A fine gennaio le riserve di acqua in Lombardia erano di circa il 45% in meno rispetto alla media tra il 2006 e il 2020, il livello dei laghi era inferiore di poco più del 50%, mentre sulle montagne il manto nevoso era solo il 46,2% della media. Questa situazione porta ad una incapacità di soddisfare il fabbisogno irriguo dei prossimi mesi, se non vi saranno abbondanti precipitazioni nei prossimi mesi.

La situazione del fiume Po è rappresentativa delle difficoltà in cui si trovano tutti gli altri corsi d’acqua del Nord Italia con i grandi laghi che hanno percentuali di riempimento del 39% per il lago di Garda e il lago Maggiore fino ad appena al 21% di quello di Como.

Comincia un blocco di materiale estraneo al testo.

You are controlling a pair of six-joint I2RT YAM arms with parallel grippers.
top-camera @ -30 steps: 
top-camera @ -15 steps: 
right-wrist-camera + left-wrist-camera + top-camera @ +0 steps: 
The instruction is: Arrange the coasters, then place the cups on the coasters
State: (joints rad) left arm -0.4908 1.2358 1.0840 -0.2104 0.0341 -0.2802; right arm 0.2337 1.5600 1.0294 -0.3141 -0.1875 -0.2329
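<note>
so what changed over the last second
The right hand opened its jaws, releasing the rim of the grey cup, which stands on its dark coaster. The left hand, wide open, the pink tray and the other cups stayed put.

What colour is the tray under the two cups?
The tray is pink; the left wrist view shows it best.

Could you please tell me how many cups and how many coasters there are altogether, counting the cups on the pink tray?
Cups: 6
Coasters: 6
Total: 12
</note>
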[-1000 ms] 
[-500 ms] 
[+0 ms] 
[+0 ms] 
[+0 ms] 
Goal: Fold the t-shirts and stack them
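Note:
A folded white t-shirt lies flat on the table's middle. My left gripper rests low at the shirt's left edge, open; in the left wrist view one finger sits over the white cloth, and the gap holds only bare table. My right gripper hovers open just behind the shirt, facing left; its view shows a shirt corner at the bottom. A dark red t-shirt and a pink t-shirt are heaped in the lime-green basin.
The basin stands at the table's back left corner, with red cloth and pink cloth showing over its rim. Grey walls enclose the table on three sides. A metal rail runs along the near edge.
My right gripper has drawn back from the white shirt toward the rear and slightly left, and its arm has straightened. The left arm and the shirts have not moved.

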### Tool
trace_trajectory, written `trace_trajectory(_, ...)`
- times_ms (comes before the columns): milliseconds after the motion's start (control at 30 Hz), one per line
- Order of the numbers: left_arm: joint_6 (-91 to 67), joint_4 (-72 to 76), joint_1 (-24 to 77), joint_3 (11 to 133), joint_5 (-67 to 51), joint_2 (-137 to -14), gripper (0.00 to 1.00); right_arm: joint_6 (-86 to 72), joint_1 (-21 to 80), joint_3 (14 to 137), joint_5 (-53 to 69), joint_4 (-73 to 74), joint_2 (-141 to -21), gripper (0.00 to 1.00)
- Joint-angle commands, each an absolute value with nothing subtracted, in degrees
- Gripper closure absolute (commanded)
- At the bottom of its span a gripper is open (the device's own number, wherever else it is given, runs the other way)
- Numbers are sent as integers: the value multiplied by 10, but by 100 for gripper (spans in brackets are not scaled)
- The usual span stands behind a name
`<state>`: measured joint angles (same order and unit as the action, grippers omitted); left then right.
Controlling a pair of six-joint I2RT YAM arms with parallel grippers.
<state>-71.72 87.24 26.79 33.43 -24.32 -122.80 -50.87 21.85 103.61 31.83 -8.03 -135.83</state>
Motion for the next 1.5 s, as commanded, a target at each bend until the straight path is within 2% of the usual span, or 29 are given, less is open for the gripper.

Ma si registra anche lo scarso potenziale idrico stoccato sotto forma di neve nell’arco alpino ed appenninico.

Recentemente Coldiretti sul tema della crisi idrica in provincia di Pavia ha ribadito la necessità di creare bacini di accumulo ed evitare dispersioni della rete idrica tramite una pianificazione nel medio-lungo periodo con interventi strutturali.

Non c’è coltura, secondo il monitoraggio di Coldiretti Pavia, che non sia stata colpita dall’ultima crisi idrica, con percentuali di danno che vanno dal 40% dei cereali autunno-vernini fino al 60% delle foraggere, passando dal 50% del riso.